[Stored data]
○ ○ ○ ○ ○ ○ ○
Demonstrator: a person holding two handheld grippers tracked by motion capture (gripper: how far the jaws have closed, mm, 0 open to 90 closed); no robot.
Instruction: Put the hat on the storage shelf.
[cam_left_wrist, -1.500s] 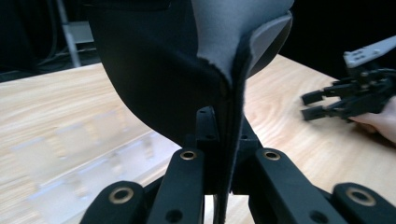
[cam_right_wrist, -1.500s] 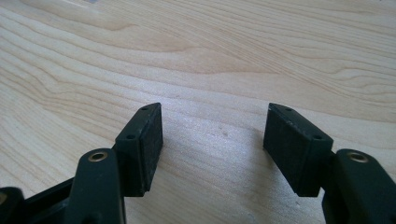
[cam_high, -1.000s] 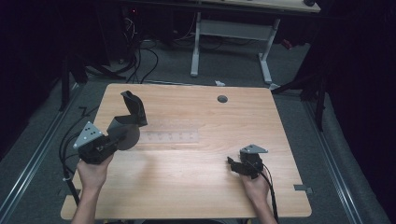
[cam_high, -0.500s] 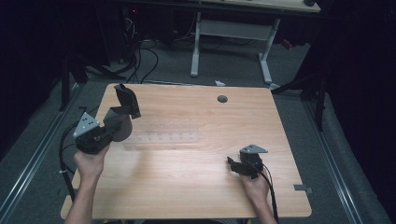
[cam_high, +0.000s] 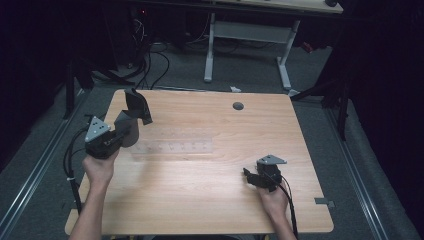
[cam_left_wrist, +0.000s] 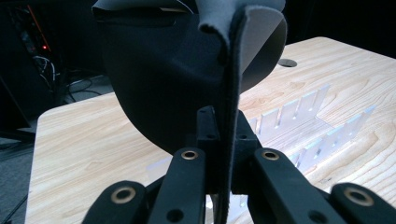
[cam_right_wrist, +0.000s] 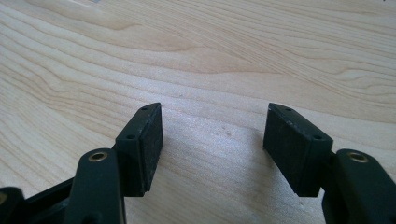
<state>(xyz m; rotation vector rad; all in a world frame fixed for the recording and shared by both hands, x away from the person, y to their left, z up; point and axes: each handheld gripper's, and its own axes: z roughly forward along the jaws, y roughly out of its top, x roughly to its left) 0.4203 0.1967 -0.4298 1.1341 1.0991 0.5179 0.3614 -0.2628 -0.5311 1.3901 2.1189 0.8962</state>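
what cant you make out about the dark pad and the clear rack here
- Dark pad: left gripper view, top cut by the frame edge, so full shape unclear.
- Clear slotted rack: high view, too faint to count slots; left end hidden behind the left gripper.
- Rack's near part: left gripper view, behind the jaws.

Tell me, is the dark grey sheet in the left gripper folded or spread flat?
Folded: the dark grey sheet curls over, its edge pinched in the left gripper, lifted off the table.

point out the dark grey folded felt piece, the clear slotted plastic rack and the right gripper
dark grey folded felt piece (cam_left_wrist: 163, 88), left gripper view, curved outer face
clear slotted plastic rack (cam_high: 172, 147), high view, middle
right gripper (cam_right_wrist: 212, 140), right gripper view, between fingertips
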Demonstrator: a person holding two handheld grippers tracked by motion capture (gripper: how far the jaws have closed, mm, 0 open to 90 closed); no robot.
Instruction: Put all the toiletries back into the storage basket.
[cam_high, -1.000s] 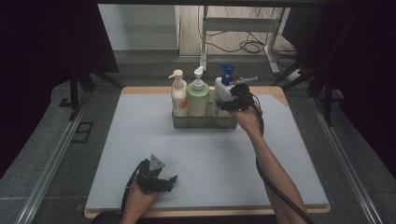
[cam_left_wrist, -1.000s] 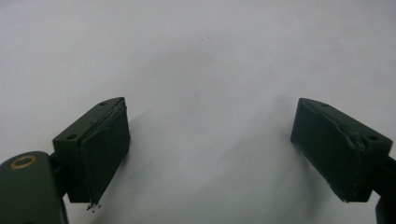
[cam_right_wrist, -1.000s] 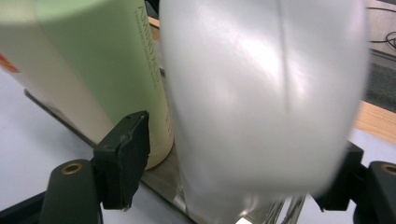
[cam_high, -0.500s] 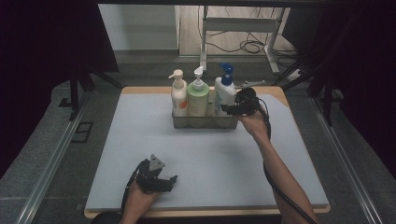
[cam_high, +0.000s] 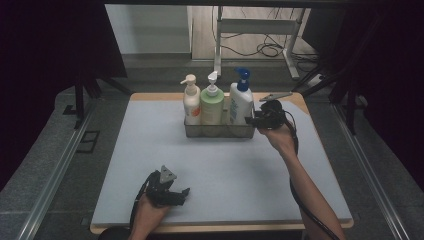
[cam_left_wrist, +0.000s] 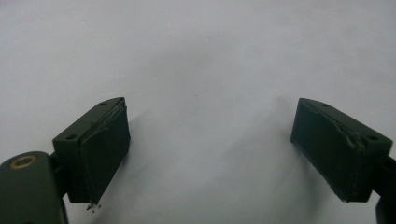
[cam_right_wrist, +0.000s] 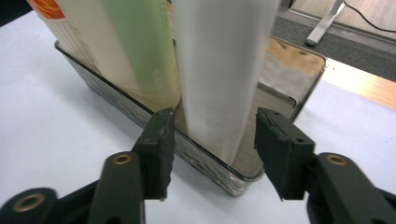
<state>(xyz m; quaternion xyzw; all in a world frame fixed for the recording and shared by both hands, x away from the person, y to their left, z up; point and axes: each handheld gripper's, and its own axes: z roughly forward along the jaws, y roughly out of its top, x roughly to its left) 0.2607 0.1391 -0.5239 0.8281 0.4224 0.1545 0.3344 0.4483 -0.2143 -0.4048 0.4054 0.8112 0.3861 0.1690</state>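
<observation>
**Right gripper at the white pump bottle in the metal tray**

A shallow rectangular metal tray (cam_high: 220, 131) stood at the far middle of the pale grey table mat (cam_high: 220, 185). Three pump bottles stood upright in it, side by side: a cream bottle with an orange label (cam_high: 191, 104) at the left end, a light green bottle with a white pump (cam_high: 211, 102) in the middle, and a white bottle with a blue pump head (cam_high: 240, 101) at the right end. The green bottle stood just beside the white one, close on its left; the tray's near wall ran across in front of both. Past the white bottle, the right end of the tray floor lay bare. A desk frame and loose cables lay on the floor beyond the table.

The right gripper (cam_high: 261, 119) was at the tray's right end, level with the white bottle's lower body. In the right gripper view its jaws stood partly open on either side of the white bottle (cam_right_wrist: 219, 74), having just been closing; a gap showed between each pad and the bottle, so no grip yet. The tray wall (cam_right_wrist: 140, 116) sat just in front of the jaw tips.

The left gripper (cam_high: 167, 189) rested low on the mat near the front edge, well apart from the tray. Its jaws stood wide apart, with bare mat (cam_left_wrist: 205, 70) between them
</observation>
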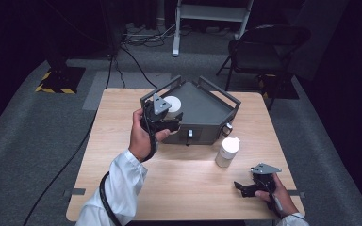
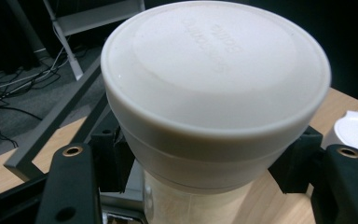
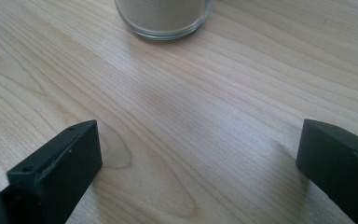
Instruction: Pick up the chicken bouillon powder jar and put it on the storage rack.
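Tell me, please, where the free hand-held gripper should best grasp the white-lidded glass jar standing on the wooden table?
Probably the smooth glass body just under the white lid of the white-lidded glass jar, coming in level from the person's side. It stands upright, clear of the grey metal tray, and the right hand-held gripper already rests open, facing its base. The lid's wider rim should stop slipping.

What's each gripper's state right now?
Left gripper: shut on the white-lidded glass jar, lifted off the table.
Right gripper: open, holding nothing, low over the light wooden table.

Dark studio lab: floor cables (image 1: pixel 141 37), hazard tape (image 1: pixel 56 89).
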Action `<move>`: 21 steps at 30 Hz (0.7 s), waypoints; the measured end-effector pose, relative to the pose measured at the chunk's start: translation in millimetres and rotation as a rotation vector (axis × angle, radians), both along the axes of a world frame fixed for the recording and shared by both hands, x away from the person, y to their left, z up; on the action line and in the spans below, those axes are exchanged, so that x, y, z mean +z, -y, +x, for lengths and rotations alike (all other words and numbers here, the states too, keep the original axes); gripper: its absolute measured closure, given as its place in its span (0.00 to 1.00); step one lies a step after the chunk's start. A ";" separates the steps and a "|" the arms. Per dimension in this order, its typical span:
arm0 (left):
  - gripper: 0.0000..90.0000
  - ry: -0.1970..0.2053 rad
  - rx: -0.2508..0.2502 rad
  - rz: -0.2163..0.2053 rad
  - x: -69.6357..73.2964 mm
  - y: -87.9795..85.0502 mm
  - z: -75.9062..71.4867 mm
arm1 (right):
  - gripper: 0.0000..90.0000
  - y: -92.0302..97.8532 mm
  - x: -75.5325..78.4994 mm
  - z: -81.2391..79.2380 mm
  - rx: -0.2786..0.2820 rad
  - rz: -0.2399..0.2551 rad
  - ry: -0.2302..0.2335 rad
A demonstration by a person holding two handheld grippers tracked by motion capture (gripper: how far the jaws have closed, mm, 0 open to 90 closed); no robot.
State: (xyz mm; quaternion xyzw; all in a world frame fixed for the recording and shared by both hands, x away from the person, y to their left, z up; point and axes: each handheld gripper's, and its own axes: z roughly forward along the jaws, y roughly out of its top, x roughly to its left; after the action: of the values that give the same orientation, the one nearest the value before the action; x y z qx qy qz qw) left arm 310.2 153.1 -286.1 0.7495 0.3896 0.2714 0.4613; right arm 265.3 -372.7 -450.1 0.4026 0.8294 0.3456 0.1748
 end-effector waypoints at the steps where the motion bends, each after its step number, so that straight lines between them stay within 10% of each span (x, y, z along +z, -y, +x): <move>1: 0.38 0.000 0.000 0.000 0.0 0.0 0.0 | 0.00 0.0 0.0 0.0 0.000 0.000 0.000; 21: 0.38 0.003 0.031 -0.019 8.0 11.0 34.9 | 0.00 0.1 0.0 0.1 0.000 0.000 0.000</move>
State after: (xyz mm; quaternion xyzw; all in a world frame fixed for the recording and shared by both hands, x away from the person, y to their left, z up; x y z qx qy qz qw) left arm 345.2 142.2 -278.1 0.7386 0.4032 0.2759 0.4645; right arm 265.3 -372.7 -450.1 0.4026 0.8294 0.3457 0.1747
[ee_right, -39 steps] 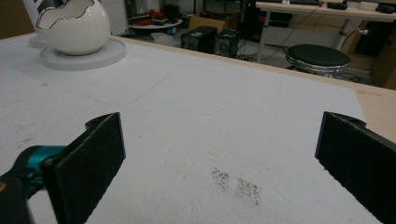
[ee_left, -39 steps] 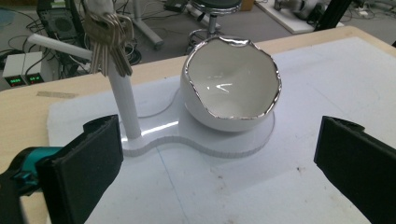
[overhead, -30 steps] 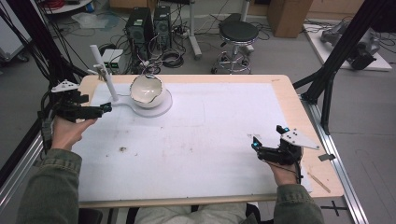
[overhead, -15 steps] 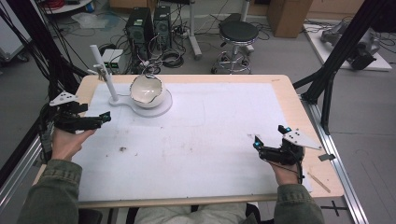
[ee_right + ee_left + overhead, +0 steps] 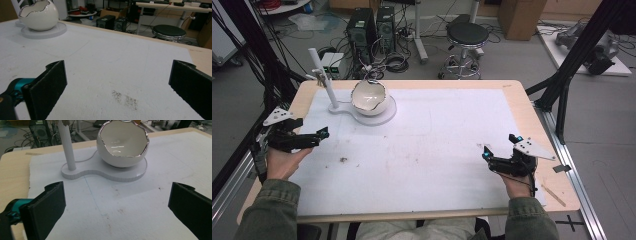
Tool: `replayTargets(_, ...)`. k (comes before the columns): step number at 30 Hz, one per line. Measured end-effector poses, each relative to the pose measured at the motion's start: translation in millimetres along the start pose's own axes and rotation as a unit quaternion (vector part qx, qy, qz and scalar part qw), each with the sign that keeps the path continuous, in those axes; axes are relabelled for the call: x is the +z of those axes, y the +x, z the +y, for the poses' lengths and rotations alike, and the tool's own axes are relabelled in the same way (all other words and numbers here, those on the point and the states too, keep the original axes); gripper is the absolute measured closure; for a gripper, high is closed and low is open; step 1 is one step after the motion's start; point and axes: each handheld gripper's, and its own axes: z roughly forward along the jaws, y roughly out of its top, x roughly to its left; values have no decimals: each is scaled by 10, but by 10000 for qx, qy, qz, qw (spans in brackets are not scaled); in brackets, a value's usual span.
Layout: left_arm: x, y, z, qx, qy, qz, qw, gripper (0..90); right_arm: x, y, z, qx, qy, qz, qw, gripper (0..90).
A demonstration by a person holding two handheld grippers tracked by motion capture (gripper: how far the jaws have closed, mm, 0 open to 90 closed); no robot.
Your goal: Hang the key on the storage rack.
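White ceramic, high view: the egg-shaped bowl (image 5: 368,96) sits on a flat white stand (image 5: 362,111) with an upright post (image 5: 324,77), at the far left of the desk (image 5: 532,120), on the white sheet (image 5: 432,145).
Left gripper, high view: the left gripper (image 5: 314,137) hovers at the desk's left edge, near the stand but apart from it, jaws spread and holding nothing.
Right gripper, high view: the right gripper (image 5: 500,148) rests low at the near right, well apart from the bowl, jaws also spread and bare.
Left gripper view: the bowl (image 5: 122,143) stands ahead and between the two jaws, beyond them; its jagged silver rim faces the camera.
Right gripper view: the bowl (image 5: 38,15) lies far off at the upper left, wide of the jaws.
Handling: likely stiff, glossy, slippery and breakable, with a chip-prone rim.
Where to hold: probably the stand's flat edge or the post, rather than the thin rim.
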Motion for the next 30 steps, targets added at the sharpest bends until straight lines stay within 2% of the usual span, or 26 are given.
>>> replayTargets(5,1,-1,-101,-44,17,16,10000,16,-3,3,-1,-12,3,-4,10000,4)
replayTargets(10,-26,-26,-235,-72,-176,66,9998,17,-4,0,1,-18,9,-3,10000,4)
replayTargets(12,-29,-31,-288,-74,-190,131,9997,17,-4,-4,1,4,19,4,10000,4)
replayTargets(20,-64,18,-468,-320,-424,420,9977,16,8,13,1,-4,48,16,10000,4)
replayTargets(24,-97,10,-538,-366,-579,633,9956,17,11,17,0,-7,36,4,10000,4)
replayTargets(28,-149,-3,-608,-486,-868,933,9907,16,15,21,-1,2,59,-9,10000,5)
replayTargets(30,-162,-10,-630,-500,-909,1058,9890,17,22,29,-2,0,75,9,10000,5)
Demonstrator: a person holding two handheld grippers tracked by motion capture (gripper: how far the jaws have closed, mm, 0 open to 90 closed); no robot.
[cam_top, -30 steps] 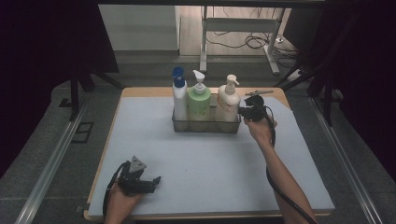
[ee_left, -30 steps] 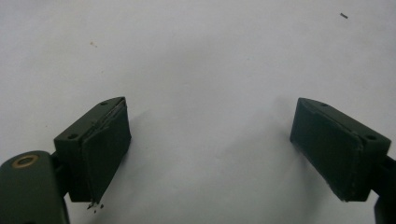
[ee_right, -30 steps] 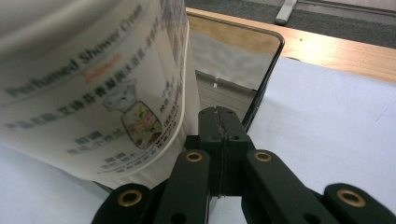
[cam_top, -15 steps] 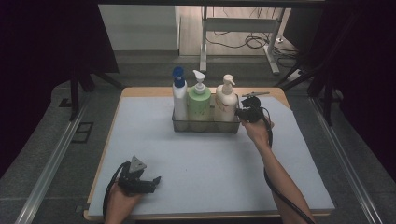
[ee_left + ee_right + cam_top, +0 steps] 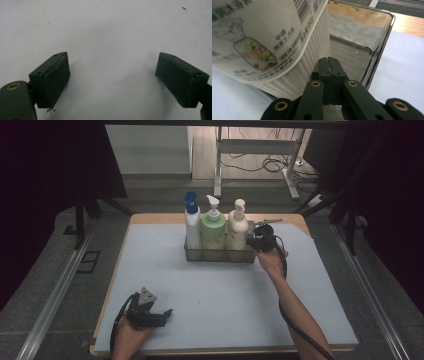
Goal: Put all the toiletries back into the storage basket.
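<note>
High view: at about twelve o'clock on the tabletop [image 5: 210, 300] a wire basket [image 5: 220, 255] holds three bottles; the cream pump bottle [image 5: 238, 226] stands at its three o'clock end, beside the right hand-held gripper [image 5: 252, 241]. The left hand-held gripper [image 5: 167, 312] rests at seven o'clock.

Left gripper view: jaws spread wide, nothing between.

Right gripper view: jaws clenched together, empty, their tips just beside the bottle's ribbed base. Judging by this, no bottle is lifted yet; all three remain.
</note>
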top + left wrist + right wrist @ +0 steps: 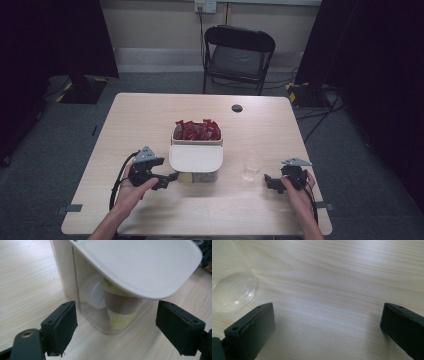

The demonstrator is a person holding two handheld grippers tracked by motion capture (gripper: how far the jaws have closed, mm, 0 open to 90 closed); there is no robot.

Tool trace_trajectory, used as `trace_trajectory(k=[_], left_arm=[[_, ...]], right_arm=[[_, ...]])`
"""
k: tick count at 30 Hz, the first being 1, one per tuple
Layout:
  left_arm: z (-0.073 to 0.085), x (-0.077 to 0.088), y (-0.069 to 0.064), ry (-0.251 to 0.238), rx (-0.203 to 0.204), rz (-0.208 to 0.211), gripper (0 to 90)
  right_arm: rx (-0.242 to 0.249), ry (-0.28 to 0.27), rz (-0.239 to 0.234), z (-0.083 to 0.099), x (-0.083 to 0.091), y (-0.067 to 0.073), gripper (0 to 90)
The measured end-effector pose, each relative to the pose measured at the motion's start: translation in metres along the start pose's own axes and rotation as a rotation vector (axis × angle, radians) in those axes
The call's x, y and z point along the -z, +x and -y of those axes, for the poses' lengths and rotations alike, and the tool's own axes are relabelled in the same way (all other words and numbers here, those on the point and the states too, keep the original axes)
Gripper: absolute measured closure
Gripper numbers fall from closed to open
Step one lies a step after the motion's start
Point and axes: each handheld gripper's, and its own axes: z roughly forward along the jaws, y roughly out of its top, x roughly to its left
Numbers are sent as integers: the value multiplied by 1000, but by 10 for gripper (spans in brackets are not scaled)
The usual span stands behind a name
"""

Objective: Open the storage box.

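Observation:
A cream two-part container [196, 159] stands mid-table: its far bin holds red sachets [197, 130], and its near clear-walled bin [100, 315] sits under a white lid [140, 265] with yellowish packets [120, 320] inside. My left gripper [167, 179] is open, held just left of the near bin with its jaws toward the bin's corner. A clear plastic cup [251, 166] stands right of the container; its base [230, 291] shows at the upper left in the right gripper view. My right gripper [270, 182] is open over bare table, just right of the cup.
A dark round hole [237, 108] is set in the tabletop [150, 120] near the far edge. A black folding chair [237, 57] stands beyond the table. Black tape marks [74, 207] sit at the near corners.

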Motion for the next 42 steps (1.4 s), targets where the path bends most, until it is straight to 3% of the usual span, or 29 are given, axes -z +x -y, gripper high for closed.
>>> trace_trajectory(k=[1,2,3,4,8,11,23,42], left_arm=[[0,0,0,0,0,0,169],[-1,-2,0,3,17,50,170],[-1,-2,0,3,17,50,169],[-1,-4,-3,12,-30,-2,169],[-2,-5,-2,29,-36,-5,169],[-4,-7,-1,0,-20,-6,170],[-6,-6,-2,4,-21,-8,168],[-18,5,0,-49,-17,15,162]], right_arm=[[0,0,0,0,0,0,0],[0,0,0,0,0,0,0],[0,0,0,0,0,0,0],[0,0,0,0,0,0,0],[0,0,0,0,0,0,0],[0,0,0,0,0,0,0],[1,0,0,0,0,0,0],[0,0,0,0,0,0,0]])
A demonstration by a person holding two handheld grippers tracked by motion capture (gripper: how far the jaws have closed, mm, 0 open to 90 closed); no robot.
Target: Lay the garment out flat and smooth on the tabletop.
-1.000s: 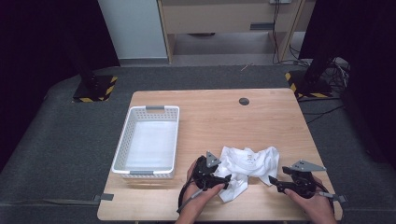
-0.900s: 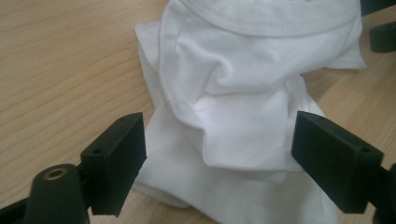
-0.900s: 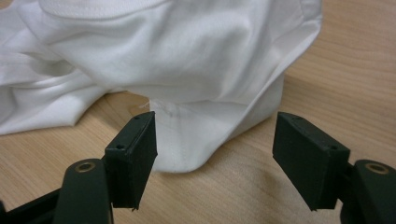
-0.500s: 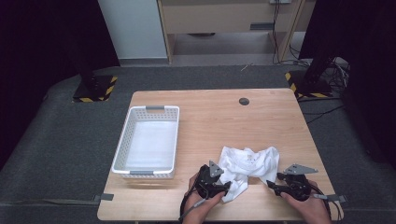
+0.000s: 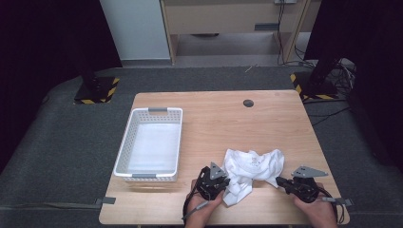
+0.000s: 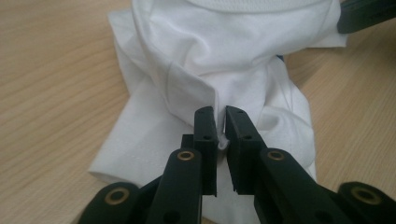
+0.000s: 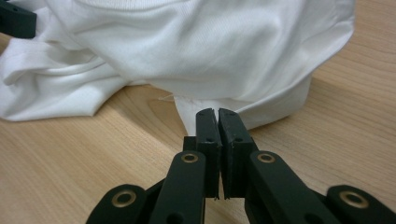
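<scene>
A crumpled white garment (image 5: 252,166) lies on the wooden table (image 5: 214,123) near its front edge. My left gripper (image 5: 223,182) is at the garment's left side. In the left gripper view its jaws (image 6: 221,126) have just been closing and now pinch a fold of the white cloth (image 6: 224,60). My right gripper (image 5: 279,180) is at the garment's right lower corner. Its jaws (image 7: 217,114) have also just been closing and are shut on a thin edge of the cloth (image 7: 210,51). A hand holds each gripper at the bottom of the high view.
A white plastic basket (image 5: 124,156) with slotted walls stands at the left of the table, with nothing in it. A small dark round hole (image 5: 248,103) sits near the table's far edge. Dark floor surrounds the table.
Both grippers' jaws have closed onto the garment's edges. The left hand shifted slightly at the cloth's left side. The right hand stayed where it was.
</scene>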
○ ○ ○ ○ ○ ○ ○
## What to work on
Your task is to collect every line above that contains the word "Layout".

## Solution for this exercise
Layout: left_arm: x, y, z, qx, qy, qz, qw, gripper (0..90); right_arm: x, y, z, qx, qy, qz, qw, gripper (0..90).
Layout:

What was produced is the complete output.